On this date in 1722, a Dutch explorer became the first European to land on Easter Island.
Here are some things you may not have known about Easter Island.
It is located at the southeastern corner of the Polynesian Triangle, about 2,000 miles west of South America. It’s a special territory of Chile.
It’s best known for the large carved stone heads on the perimeter of the island. However, the statues, which are called moai, aren’t just heads: most of them include torsos down to the waists. The average height of the statues is about 13 feet tall, however, the largest is more than 32 feet tall.
Most of the statues are carved from compressed volcanic ash using stone chisels. They were carved between the years 1100 and 1680, according to carbon dating.
The moai were built by the Rapa Nui people, Polynesians who are believed to have settled the island between no earlier than 300 AD. One of the staples of the Rapa Nui diet was the sweet potato, which originated in South America. This indicates an early contact between South Americans and the Polynesians.
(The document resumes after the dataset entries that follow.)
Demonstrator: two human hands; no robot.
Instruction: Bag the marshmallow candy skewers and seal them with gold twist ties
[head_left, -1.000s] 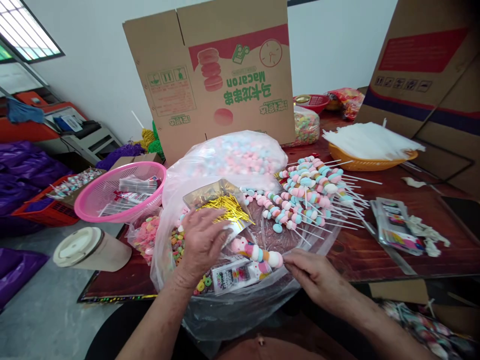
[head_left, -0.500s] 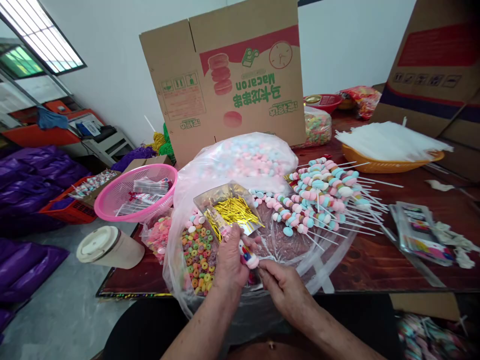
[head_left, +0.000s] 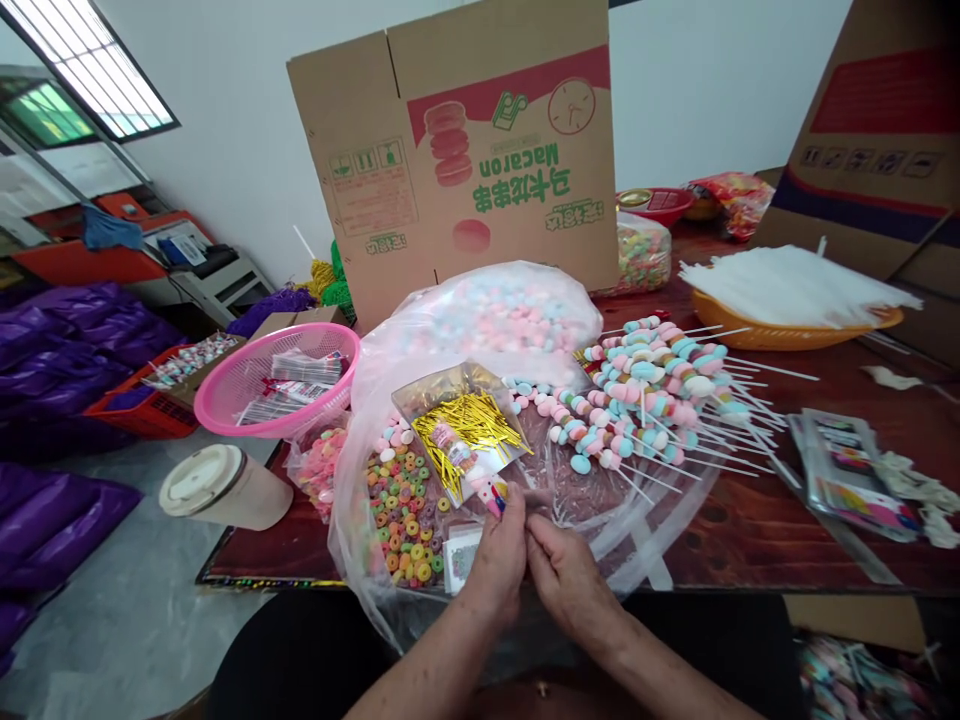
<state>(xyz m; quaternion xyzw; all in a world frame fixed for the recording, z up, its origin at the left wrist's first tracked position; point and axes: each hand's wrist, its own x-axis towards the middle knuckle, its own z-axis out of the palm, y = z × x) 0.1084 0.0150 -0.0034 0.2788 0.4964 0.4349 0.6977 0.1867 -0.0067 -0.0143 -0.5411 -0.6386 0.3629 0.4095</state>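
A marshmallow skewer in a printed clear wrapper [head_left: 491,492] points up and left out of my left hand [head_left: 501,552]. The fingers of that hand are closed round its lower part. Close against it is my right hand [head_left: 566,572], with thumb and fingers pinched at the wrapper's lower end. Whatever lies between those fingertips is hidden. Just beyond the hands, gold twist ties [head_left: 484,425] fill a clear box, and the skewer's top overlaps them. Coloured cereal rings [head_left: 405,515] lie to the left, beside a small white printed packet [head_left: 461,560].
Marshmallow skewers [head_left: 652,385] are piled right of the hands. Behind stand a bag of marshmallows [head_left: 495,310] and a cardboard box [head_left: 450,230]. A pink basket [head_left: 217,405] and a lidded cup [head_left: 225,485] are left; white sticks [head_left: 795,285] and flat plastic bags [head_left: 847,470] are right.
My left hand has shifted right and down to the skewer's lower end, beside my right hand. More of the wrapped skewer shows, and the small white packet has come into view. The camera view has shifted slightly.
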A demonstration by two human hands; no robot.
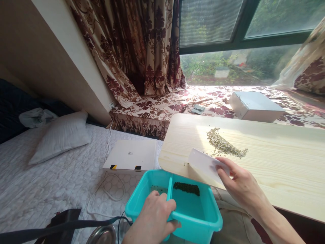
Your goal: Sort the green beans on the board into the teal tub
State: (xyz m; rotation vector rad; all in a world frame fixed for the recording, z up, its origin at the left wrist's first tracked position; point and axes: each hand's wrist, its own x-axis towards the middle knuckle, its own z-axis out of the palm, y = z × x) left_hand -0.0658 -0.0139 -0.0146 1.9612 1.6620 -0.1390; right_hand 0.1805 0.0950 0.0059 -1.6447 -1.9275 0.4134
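Note:
My left hand (pixel 156 215) is closed on the near rim of a turquoise two-compartment basin (pixel 215 215), at its divider. In my right hand (pixel 240 179) is a stiff white card (pixel 201 162), pinched between thumb and fingers, its lower edge tilted toward the wooden tabletop (pixel 284 159). Just beyond the card lies a curved heap of small pale greenish-brown grains (pixel 224 144), with a few stray ones nearer the table edge. The basin's right compartment holds a band of dark green grains (pixel 186 188). A few grains (pixel 158 188) show in the left one, partly hidden by my hand.
Left of the basin, a white box (pixel 132 154) rests on the quilted bed (pixel 63 179) beside a pale cable. A metal bowl (pixel 103 234) and a dark strap (pixel 76 224) are at the lower left. Another box (pixel 256 105) stands on the window ledge behind the table.

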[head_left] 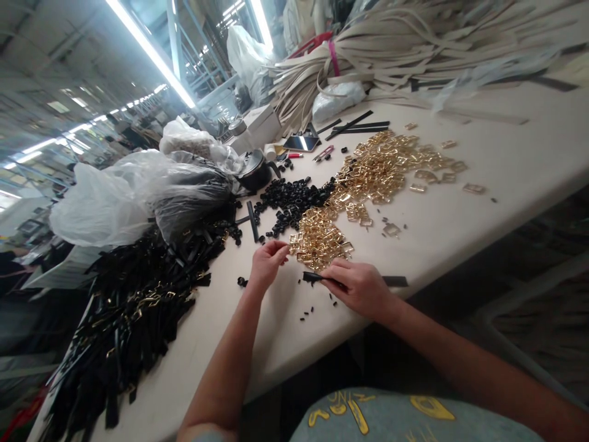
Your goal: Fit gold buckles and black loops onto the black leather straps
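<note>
Across the pale desk (276,344), gold buckles (317,236) lie just beyond your right hand (361,288), which pinches a black strap (311,277). Your left hand (267,265) curls beside them, its grip unclear; singling one out likely calls for a light fingertip pinch.

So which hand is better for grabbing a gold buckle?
Probably the left hand: its fingertips are at the edge of the gold buckles, though I can't tell if they're gripping one. The right hand is busy holding a black strap.
</note>
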Motion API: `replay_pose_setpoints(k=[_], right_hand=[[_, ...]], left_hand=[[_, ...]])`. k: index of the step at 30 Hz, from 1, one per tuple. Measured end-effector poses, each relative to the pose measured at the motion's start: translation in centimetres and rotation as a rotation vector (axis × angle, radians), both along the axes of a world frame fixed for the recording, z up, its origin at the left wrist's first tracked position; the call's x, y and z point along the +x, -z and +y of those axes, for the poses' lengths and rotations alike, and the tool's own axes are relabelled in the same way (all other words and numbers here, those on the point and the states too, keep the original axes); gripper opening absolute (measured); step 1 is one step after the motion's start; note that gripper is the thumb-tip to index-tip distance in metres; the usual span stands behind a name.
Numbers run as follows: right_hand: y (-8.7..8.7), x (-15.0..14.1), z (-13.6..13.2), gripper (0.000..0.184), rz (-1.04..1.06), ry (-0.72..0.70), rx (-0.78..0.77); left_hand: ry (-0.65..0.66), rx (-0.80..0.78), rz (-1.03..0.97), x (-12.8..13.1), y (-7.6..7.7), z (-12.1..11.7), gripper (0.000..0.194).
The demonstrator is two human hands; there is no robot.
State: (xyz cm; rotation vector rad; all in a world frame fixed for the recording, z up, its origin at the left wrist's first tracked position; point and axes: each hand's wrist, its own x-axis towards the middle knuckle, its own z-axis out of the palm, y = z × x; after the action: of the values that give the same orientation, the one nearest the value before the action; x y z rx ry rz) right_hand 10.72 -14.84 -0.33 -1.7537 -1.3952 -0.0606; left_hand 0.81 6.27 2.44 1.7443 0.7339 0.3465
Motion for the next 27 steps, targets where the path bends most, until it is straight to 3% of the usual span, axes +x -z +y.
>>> replay_pose_setpoints(k=[3,7,10,14,19,22,27], right_hand=[[0.2,0.2,0.1,0.014,0.027,-0.01,-0.014],[0.2,0.2,0.2,0.013,0.046,-0.024,-0.026],[0.2,0.2,0.1,0.012,0.076,-0.032,-0.039],[0.1,0.3,0.2,0.011,0.097,-0.033,-0.038],[0.0,0.3,0.2,0.012,0.088,-0.032,-0.039],[0.0,0.3,0.2,0.013,0.093,-0.032,-0.035],[0.0,0.3,0.1,0.014,0.113,-0.024,-0.027]], left_hand=[[0.141,0.255,0.138,2.4,-0.3,2.6,0.023],[0.382,0.587,0.301,5.0,-1.3,4.3,0.014],[0.483,0.621,0.383,6.3,-2.1,4.9,0.012],[0.511,0.589,0.423,7.0,-2.3,5.1,0.013],[0.446,0.618,0.372,5.8,-1.8,4.1,0.006],[0.321,0.619,0.273,3.9,-1.4,3.4,0.002],[-0.02,0.128,0.007,-0.2,-0.5,2.3,0.021]])
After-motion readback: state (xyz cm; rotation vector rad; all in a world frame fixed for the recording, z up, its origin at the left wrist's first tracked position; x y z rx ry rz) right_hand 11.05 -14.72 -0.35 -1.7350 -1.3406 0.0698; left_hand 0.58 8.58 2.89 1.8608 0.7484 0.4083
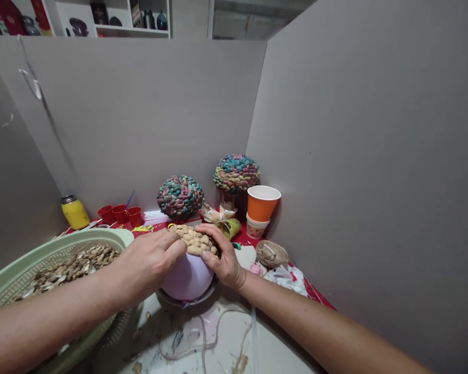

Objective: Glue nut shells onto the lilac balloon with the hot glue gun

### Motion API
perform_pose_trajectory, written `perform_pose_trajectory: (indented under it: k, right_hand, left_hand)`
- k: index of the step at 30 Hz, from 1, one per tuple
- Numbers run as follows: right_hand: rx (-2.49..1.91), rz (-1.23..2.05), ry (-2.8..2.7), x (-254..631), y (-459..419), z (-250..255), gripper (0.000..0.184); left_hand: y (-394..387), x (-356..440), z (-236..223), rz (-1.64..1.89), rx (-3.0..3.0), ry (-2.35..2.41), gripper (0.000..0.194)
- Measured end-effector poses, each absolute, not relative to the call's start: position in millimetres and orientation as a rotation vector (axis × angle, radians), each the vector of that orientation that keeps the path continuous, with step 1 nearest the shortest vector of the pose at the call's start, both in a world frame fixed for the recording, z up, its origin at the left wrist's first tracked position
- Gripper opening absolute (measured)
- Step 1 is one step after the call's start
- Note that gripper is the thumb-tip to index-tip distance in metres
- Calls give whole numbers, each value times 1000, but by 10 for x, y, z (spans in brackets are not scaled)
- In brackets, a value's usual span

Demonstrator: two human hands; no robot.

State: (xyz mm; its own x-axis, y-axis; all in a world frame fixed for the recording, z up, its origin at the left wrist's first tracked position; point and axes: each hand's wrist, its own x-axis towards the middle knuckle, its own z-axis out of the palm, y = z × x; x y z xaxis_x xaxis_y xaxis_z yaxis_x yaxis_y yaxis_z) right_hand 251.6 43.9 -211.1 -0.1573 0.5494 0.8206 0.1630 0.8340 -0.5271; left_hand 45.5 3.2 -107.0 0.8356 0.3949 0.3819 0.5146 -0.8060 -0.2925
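A lilac balloon (189, 280) rests in a dark bowl (170, 301), its top covered with tan peanut shells (193, 239). My left hand (154, 257) is at the left side of the shell layer, fingers curled closed against it; what they pinch is hidden. Curved around the right side, my right hand (223, 259) grips the balloon, fingers on the shells and thumb at their lower edge. To the left, a green strainer basket (127, 238) holds many loose peanut shells (78, 267), partly behind my left forearm.
Behind stand two painted, shell-covered balls (180, 197), (236, 173), an orange paper cup (262, 205) on stacked cups, small red cups (134, 216) and a yellow bottle (75, 212). A twine coil (272, 254) lies right. Grey partitions (140, 114) enclose the table.
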Motion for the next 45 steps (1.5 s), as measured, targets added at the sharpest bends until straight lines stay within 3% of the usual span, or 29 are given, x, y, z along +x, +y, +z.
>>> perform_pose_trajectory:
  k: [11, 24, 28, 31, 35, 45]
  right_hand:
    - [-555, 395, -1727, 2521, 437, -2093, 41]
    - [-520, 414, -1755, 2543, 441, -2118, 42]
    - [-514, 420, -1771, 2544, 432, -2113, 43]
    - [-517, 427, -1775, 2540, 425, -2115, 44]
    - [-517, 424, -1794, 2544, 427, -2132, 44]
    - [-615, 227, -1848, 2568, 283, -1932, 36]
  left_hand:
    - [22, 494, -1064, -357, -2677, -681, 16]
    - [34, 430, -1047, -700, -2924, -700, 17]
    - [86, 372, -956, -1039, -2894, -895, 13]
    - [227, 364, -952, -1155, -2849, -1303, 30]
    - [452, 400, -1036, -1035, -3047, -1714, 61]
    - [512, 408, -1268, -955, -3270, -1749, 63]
In 1722, Dutch explorer Jacob Roggeveen found the island on Easter Sunday, which is how the island came to have its name. Several other ships visited over the course of the next century. However the islanders became hostile to most attempts to land. The 1860s saw slave raiders kidnap half the island’s population and then the introduction of smallpox to the island when the survivors were returned. Tuberculosis then killed several islanders. By 1877 only 111 people lived on Easter Island. In 1888, the Chilean government bought the island, which it rented out as a sheep farm through 1953.
In 1966, the Rapa Nui people were allowed to inhabit the entire island and were given Chilean citizenship.
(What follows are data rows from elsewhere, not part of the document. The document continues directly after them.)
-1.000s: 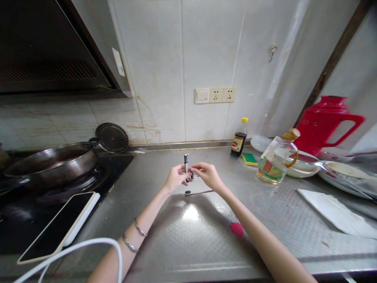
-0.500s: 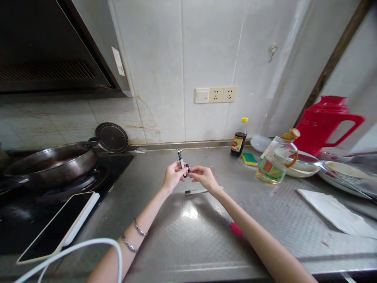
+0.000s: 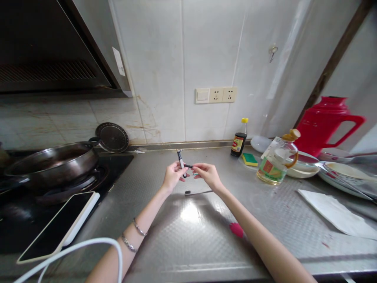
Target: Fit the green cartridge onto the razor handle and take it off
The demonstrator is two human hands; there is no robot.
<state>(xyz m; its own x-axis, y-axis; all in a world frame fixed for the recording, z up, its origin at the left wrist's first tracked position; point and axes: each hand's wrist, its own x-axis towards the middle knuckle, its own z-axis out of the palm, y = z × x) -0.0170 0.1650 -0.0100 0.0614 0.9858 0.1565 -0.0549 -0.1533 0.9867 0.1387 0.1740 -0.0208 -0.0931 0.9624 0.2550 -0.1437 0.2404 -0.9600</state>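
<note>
My left hand [image 3: 173, 175] is closed around a slim black-and-white stick [image 3: 180, 159]. It stands nearly upright, with a small metallic crosspiece at its top; its exact kind is unclear. My right hand [image 3: 207, 174] pinches a small dark piece [image 3: 189, 166] that reaches across to the stick. A bit of teal shows under the right fingertips. Both hands are above the metal counter [image 3: 165, 239]. Below them lies a thin light-handled brush [image 3: 196, 192] with a dark end, partly covered by my right wrist. Something pink [image 3: 236, 229] lies beside my right forearm, partly hidden by it.
At left are a pan [image 3: 59, 161] on the black stove and a phone [image 3: 59, 228] with a white cable [image 3: 97, 241]. On the right stand a sauce bottle [image 3: 238, 143], a sponge [image 3: 249, 159], an oil jug [image 3: 272, 171], a red thermos [image 3: 321, 125] and paper [image 3: 332, 212].
My right hand has shifted slightly right, away from the left. The dark piece now lies more level between the hands, and the teal bit has come into view.
</note>
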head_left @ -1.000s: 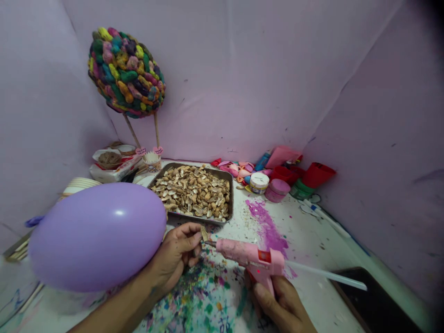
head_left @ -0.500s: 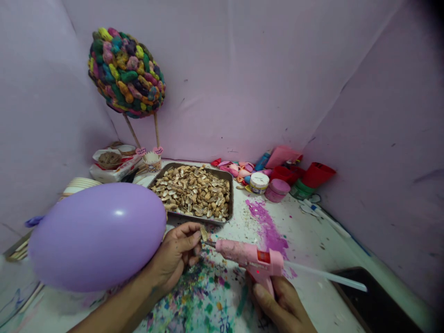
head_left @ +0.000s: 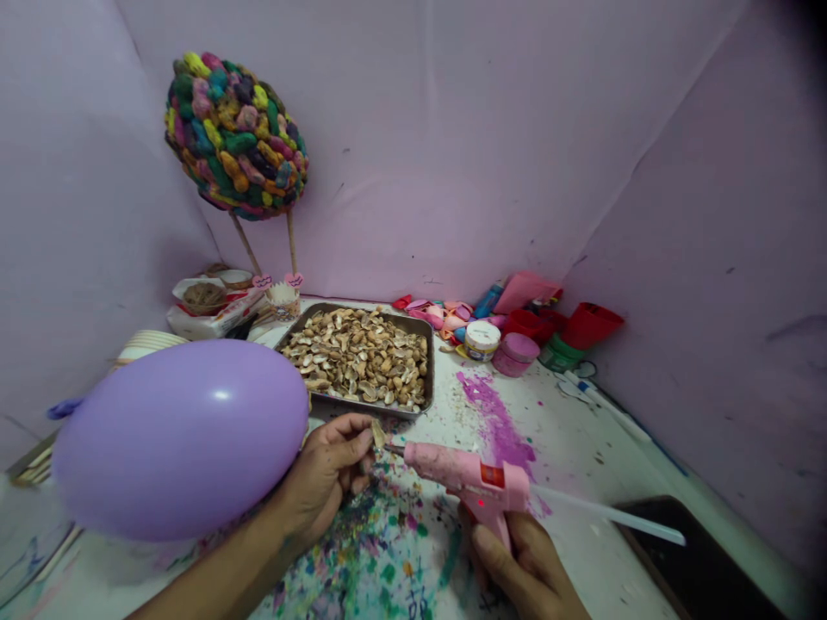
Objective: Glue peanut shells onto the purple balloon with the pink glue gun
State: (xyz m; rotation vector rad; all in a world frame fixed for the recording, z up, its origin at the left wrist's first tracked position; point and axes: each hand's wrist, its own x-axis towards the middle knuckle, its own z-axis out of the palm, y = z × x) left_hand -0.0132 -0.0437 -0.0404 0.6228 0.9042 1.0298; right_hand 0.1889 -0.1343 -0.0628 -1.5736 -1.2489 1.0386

Today, the population of Easter Island is more than 6,000. The economy is largely tourism-based.
Our question: If Easter Island is the southeastern corner of the Polynesian triangle, where are the northern and southwestern corners?
Today is National Dandelion Day, Bell Bottoms Day and National Deep Dish Pizza Day.
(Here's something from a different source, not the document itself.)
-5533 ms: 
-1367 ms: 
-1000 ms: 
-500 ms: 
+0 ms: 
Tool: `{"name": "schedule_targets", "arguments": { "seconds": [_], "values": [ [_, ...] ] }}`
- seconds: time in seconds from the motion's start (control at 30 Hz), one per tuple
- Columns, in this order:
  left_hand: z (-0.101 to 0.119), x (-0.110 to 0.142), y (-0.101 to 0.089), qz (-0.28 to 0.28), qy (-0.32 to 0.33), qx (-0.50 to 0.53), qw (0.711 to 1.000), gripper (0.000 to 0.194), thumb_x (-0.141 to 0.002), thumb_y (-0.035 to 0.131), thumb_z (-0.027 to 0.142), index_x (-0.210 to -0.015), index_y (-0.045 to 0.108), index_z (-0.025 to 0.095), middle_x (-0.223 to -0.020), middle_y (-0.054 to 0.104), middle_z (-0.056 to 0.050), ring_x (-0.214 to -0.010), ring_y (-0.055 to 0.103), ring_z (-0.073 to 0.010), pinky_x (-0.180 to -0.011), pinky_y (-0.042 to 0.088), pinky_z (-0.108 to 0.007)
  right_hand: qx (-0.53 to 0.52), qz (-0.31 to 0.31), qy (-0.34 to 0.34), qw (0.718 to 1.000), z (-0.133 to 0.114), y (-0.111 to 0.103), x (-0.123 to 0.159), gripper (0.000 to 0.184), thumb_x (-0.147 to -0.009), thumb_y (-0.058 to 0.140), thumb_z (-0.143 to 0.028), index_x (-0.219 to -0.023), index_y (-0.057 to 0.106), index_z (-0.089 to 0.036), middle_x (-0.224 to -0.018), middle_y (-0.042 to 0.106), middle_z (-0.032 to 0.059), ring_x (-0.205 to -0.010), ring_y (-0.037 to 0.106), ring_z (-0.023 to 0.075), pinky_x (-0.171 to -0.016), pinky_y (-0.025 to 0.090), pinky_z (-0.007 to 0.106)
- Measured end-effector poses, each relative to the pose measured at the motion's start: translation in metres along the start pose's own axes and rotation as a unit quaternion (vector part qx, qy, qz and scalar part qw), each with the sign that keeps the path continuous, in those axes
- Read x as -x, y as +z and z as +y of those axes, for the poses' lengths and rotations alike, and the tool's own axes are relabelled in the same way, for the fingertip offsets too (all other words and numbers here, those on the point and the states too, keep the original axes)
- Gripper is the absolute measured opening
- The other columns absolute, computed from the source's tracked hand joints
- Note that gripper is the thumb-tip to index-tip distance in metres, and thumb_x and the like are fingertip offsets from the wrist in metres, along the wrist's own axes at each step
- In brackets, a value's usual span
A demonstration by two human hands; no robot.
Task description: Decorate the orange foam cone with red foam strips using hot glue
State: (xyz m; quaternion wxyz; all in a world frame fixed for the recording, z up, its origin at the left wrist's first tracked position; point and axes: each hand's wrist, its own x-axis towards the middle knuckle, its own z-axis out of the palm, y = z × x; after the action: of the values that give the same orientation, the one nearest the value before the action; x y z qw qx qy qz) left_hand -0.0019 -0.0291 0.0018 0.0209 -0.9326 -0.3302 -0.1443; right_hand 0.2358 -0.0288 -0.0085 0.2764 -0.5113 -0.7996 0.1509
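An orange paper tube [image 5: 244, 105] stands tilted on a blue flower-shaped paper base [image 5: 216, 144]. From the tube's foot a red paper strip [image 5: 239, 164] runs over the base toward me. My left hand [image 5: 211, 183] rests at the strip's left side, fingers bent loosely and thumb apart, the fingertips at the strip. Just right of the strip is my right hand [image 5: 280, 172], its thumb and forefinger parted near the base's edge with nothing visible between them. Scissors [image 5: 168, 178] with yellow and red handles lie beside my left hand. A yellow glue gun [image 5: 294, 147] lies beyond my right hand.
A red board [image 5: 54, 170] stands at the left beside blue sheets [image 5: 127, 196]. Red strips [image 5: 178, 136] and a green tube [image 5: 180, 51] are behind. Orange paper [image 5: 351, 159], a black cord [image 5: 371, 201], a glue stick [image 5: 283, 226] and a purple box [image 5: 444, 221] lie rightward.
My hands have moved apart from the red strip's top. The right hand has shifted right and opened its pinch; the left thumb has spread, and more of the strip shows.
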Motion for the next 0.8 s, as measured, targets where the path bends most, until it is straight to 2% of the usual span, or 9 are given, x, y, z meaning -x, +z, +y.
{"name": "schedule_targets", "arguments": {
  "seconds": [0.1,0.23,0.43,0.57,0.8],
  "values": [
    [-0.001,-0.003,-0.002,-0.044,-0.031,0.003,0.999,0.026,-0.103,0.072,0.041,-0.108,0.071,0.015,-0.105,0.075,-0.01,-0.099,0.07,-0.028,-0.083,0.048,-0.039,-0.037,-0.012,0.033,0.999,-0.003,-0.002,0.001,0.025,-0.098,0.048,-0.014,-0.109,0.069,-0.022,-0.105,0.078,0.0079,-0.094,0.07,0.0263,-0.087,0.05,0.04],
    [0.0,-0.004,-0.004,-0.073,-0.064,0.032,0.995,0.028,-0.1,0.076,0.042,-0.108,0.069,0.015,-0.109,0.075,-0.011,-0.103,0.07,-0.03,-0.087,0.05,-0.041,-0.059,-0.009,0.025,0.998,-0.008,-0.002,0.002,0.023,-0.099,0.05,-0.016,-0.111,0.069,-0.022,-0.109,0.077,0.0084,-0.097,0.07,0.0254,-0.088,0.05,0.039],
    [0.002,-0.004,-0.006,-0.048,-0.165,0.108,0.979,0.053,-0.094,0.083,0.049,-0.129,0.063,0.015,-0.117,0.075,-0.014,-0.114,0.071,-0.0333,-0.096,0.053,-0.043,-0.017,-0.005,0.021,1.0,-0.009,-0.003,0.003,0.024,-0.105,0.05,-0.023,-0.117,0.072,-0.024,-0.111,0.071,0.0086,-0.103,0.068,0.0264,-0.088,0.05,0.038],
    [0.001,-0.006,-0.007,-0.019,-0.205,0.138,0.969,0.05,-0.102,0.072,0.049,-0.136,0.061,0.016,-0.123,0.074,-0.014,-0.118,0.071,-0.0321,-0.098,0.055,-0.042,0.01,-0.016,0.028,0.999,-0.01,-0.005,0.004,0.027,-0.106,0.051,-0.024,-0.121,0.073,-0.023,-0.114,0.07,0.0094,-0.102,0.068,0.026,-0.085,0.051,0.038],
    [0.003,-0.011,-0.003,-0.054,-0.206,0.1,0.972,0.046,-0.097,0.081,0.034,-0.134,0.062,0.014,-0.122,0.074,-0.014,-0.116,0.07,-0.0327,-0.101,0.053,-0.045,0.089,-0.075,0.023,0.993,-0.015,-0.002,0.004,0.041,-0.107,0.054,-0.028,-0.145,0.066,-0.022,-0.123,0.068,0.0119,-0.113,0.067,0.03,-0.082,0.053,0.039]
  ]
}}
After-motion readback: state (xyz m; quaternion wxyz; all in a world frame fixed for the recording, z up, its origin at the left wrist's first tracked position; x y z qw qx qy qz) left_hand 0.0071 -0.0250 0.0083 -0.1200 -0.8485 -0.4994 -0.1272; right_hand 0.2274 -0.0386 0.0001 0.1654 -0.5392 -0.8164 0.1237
It’s the birthday of educator and civil rights activist Booker T. Washington, actress Bette Davis, and actor Gregory Peck.
Because our topic happened before 1960, we will spin the wheel to pick a year at random.
This week in 1981, the top song in the U.S. was “Rapture” by Blondie.
The No. 1 movie was “Nighthawks,” while the novel “The Covenant” by James A. Michener topped the New York Times Bestsellers list.